See the action documentation for detailed usage.

---

🚀 Usage

Run helmfile commands interactively:

docker run -it --rm ghcr.io/docked-titan-foundation/helmkit helmfile --version

Mount your helmfile configurations:

docker run -it --rm -v $(pwd):/workspace ghcr.io/docked-titan-foundation/helmkit helmfile diff

🔐 SOPS Integration

The image includes SOPS for encrypted secrets management:

# Encrypt a YAML file
docker run -it --rm -v $(pwd):/workspace ghcr.io/docked-titan-foundation/helmkit \
  sops -e -i secrets.yaml

# Decrypt and view secrets
docker run -it --rm -v $(pwd):/workspace ghcr.io/docked-titan-foundation/helmkit \
  sops secrets.yaml

# Encrypt with age key (recommended)
docker run -it --rm -v $(pwd):/workspace ghcr.io/docked-titan-foundation/helmkit \
  sops --age $(cat ~/.age/key.txt) -e -i secrets.yaml

The image also includes age (v1.2.1) for age-based encryption.

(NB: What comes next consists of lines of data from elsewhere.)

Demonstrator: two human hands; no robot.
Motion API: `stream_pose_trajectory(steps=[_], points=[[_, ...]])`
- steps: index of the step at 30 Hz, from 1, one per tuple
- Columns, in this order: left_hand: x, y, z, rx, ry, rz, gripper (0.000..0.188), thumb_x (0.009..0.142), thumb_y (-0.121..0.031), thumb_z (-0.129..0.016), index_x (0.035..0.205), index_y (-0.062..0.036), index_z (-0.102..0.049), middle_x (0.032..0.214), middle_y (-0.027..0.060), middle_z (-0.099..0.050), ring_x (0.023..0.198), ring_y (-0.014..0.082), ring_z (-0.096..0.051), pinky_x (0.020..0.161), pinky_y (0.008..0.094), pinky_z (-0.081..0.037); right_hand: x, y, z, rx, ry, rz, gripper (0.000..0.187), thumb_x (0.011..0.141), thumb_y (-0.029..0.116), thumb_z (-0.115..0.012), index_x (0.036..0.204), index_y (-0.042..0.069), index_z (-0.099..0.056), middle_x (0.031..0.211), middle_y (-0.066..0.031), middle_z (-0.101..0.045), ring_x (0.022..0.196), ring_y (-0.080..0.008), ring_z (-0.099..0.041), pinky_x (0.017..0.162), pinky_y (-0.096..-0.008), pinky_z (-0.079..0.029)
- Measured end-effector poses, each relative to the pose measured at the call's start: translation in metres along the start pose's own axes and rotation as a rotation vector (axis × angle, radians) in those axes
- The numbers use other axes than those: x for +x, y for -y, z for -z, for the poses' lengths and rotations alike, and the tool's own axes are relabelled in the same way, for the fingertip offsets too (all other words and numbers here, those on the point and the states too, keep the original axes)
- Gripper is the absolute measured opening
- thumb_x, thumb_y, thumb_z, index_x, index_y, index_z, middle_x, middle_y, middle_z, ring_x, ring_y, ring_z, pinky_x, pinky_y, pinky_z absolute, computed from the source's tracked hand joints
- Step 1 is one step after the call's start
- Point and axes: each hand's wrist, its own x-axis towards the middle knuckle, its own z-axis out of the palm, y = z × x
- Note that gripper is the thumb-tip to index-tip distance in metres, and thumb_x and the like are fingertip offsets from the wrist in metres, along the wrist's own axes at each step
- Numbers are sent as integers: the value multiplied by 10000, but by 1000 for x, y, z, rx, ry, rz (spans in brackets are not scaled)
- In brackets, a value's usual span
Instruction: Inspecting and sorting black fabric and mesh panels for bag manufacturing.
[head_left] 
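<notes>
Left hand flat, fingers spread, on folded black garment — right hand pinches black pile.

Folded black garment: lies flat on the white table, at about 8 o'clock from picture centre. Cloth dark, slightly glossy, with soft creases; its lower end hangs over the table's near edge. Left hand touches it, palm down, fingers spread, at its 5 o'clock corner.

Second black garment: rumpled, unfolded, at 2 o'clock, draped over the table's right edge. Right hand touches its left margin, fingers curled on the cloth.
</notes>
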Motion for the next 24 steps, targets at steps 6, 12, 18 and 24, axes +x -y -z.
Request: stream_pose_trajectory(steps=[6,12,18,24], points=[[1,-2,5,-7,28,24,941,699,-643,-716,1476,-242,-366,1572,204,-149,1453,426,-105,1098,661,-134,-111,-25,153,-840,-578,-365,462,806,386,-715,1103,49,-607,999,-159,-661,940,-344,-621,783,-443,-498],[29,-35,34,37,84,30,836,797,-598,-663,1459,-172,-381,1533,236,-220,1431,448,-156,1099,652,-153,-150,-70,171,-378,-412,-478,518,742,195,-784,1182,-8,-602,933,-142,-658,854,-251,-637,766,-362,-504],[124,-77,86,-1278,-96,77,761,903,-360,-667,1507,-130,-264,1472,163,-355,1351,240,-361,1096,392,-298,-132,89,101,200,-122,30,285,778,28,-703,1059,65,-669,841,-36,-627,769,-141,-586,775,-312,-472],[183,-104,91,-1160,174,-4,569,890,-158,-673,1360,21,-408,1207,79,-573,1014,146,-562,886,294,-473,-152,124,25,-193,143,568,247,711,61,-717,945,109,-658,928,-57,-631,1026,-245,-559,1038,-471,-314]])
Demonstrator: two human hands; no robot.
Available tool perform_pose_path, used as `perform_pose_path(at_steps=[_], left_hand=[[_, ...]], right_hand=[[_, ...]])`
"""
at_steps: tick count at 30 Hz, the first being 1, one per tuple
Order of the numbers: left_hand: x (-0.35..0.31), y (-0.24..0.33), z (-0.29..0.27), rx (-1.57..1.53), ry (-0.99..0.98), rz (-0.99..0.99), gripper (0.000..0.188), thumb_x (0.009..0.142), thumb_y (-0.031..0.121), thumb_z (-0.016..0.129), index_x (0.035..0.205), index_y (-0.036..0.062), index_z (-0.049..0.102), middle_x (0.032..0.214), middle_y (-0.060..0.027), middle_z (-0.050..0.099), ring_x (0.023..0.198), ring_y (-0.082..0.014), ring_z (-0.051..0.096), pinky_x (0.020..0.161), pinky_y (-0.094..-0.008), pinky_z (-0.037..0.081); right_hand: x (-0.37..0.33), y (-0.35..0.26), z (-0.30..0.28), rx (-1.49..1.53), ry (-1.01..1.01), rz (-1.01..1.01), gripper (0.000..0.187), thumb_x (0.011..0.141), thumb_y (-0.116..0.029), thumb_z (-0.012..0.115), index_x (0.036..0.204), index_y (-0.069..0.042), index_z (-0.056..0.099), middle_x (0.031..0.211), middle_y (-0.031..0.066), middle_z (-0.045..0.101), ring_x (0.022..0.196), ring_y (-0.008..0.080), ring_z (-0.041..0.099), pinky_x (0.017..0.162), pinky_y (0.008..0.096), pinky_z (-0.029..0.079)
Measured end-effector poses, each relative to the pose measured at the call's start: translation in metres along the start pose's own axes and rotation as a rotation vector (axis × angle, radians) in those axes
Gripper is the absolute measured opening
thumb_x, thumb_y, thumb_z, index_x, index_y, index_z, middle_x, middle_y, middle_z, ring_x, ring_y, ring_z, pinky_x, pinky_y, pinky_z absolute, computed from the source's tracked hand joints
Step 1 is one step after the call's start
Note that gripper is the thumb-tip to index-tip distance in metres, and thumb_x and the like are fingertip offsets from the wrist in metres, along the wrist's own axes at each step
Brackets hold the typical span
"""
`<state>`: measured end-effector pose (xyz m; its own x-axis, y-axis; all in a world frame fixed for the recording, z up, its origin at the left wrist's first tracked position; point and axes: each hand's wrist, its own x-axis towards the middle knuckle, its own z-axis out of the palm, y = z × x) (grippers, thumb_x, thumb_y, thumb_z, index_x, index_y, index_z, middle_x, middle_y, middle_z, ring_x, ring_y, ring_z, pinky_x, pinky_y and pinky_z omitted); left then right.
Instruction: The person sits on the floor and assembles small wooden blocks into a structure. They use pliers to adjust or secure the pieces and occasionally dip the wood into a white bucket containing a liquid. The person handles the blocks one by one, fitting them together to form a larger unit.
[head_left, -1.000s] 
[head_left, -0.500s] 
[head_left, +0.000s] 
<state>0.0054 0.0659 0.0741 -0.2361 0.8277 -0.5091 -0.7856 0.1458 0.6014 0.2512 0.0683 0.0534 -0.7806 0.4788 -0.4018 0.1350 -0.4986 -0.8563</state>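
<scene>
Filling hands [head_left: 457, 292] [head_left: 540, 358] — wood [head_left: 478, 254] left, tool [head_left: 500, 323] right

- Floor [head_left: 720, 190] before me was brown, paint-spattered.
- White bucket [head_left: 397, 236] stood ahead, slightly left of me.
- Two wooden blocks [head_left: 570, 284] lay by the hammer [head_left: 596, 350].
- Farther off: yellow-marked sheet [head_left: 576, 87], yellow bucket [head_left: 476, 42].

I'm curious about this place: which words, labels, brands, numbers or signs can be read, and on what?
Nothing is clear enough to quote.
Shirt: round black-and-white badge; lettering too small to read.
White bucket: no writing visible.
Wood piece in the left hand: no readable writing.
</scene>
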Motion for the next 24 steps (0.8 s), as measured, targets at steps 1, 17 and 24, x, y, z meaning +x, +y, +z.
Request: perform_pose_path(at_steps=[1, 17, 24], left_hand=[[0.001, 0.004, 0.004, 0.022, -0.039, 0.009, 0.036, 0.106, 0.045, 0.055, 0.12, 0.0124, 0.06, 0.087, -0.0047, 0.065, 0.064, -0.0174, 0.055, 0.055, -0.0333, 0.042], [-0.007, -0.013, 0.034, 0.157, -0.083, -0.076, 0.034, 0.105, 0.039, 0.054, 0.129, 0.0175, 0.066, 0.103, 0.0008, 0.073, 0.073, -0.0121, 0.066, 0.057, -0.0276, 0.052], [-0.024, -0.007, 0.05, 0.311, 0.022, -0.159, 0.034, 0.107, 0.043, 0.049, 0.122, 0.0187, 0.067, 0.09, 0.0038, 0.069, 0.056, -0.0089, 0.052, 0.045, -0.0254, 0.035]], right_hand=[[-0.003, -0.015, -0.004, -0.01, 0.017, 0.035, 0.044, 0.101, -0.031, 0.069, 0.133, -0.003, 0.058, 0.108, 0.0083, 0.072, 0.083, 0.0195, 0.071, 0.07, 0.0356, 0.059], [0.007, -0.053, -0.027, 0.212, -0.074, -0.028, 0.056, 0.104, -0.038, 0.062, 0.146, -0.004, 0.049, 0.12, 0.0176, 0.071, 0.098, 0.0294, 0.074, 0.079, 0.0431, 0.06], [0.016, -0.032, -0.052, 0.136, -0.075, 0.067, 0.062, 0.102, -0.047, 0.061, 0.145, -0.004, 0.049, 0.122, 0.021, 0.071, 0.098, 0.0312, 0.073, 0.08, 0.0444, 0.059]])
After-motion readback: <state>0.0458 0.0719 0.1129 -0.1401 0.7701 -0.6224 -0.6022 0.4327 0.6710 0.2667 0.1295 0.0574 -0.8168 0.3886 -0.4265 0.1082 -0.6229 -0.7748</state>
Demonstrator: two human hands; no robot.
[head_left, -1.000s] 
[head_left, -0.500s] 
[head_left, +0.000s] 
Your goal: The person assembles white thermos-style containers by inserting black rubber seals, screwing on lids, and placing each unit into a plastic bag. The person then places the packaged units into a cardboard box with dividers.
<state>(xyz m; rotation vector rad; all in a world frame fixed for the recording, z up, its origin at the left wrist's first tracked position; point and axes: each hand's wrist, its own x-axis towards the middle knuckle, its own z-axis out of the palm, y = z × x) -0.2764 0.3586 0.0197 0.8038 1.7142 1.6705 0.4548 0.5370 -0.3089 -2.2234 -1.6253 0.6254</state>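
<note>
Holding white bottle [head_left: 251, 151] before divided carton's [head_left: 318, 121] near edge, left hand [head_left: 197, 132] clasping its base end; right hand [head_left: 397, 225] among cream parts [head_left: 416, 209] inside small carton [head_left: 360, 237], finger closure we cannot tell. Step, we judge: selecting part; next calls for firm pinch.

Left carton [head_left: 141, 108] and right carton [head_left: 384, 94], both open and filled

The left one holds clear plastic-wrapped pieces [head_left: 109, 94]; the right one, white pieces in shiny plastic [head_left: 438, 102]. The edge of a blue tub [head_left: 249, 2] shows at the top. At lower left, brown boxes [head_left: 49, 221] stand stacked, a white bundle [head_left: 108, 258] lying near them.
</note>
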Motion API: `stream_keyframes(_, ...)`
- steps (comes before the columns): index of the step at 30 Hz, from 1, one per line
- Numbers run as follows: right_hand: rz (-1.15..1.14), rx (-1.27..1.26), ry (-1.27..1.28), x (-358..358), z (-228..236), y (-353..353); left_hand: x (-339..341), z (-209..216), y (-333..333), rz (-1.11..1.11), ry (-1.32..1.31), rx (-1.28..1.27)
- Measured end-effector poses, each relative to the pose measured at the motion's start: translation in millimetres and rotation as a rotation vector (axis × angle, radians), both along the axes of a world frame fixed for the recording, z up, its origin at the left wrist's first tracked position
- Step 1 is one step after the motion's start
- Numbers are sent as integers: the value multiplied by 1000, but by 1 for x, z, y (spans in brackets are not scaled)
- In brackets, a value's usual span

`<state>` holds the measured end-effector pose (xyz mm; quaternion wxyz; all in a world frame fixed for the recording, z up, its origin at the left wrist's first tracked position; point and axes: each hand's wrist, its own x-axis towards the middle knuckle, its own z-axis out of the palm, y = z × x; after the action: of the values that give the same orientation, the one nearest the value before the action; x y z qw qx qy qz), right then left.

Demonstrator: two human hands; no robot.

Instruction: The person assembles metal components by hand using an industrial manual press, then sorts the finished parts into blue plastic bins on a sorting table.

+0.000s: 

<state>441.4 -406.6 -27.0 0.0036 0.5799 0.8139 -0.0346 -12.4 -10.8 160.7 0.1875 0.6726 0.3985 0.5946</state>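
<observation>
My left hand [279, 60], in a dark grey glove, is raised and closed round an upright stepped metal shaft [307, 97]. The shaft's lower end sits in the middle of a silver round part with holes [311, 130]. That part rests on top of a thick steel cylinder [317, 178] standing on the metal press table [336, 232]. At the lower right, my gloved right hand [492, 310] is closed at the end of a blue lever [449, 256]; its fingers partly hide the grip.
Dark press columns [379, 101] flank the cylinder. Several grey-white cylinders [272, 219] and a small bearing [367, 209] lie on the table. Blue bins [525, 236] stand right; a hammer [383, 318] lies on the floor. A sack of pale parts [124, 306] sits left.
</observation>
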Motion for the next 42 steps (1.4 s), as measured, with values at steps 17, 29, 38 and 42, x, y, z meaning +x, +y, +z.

For use with Helm Secrets plugin, mount your SOPS configuration and age keys:

docker run -it --rm \
  -v $(pwd):/workspace \
  -v ~/.sops.yaml:/home/helmkit/.sops.yaml:ro \
  -v ~/.age:/home/helmkit/.age:ro \
  ghcr.io/docked-titan-foundation/helmkit \
  helmfile diff

🔨 Building Locally

make build

🔐 Verification

Verify Image Signature (Cosign)

# Install cosign first: https://docs.sigstore.dev/cosign/installation/
cosign verify \
  --certificate-oidc-issuer https://token.actions.githubusercontent.com \
  --certificate-identity-regexp "https://github.com/docked-titan-foundation/helmkit" \
  ghcr.io/docked-titan-foundation/helmkit:latest

Verify SBOM Attestation

cosign verify-attestation \
  --type spdxjson \
  --certificate-oidc-issuer https://token.actions.githubusercontent.com \
  --certificate-identity-regexp "https://github.com/docked-titan-foundation/helmkit" \
  ghcr.io/docked-titan-foundation/helmkit:latest | jq .

Inspect SBOM

docker sbom ghcr.io/docked-titan-foundation/helmkit:latest

🛡️ Security Hardening

Run with maximum security restrictions:

docker run \
  --rm \
  --read-only \
  --user 1000:1000 \
  --cap-drop ALL \
  --security-opt no-new-privileges:true \
  --tmpfs /tmp:size=100m \
  -v $(pwd):/workspace:ro \
  -v ~/.kube:/home/helmkit/.kube:ro \
  ghcr.io/docked-titan-foundation/helmkit:latest \
  helmfile diff

⚙️ Requirements

• Docker 20.10+

---

🗺️ Roadmap

📌 Overview

This roadmap tracks the progress of the Helmkit Docker Image.

✅ Completed

• Semantic Release versioning configured
  • Beta versions
• Pipelines
  • main CI/CD
  • PR CI/CD
• Pre commit configurations
  • Commitlint
  • Lint Dockerfile
  • Build Dockerfile
    • Helmkit
    • Helmkit Actions
  • Integration Test
    • Helmkit
    • Helmkit Actions
• Signed
  • Docker image
  • Tags/Releases
  • helm plugins
• Docker image available
• Actions
  • Helmkit
  • Helmkit Actions
• Funding
• Attestation of the docker images
• Version Matrix Automated

🚧 In Progress

• Image maintenance

📋 Planned

• Pre release Versioning
• Maintenance Releases
• Use Renovate Bot instead Dependabot, which supports Dockerfile ARG patterns.
• Multi-Architecture Support
• More Usage Examples
• Kubernetes Version Compatibility Matrix
• No Negative Test Cases
• Layer Optimization and Cache Efficiency
• Rebuild workflow
• More Integration testing scenarios

📜 License

This project is licensed under the GNU General Public License v3.0 - see the LICENSE file for details.

⚠️ AI Training Notice

This project does not authorize the use of its code, documentation, or any associated materials for training artificial intelligence (AI) or machine learning (ML) models. Any use of this repository's content for AI/ML training purposes is strictly prohibited without explicit written permission from the project owner.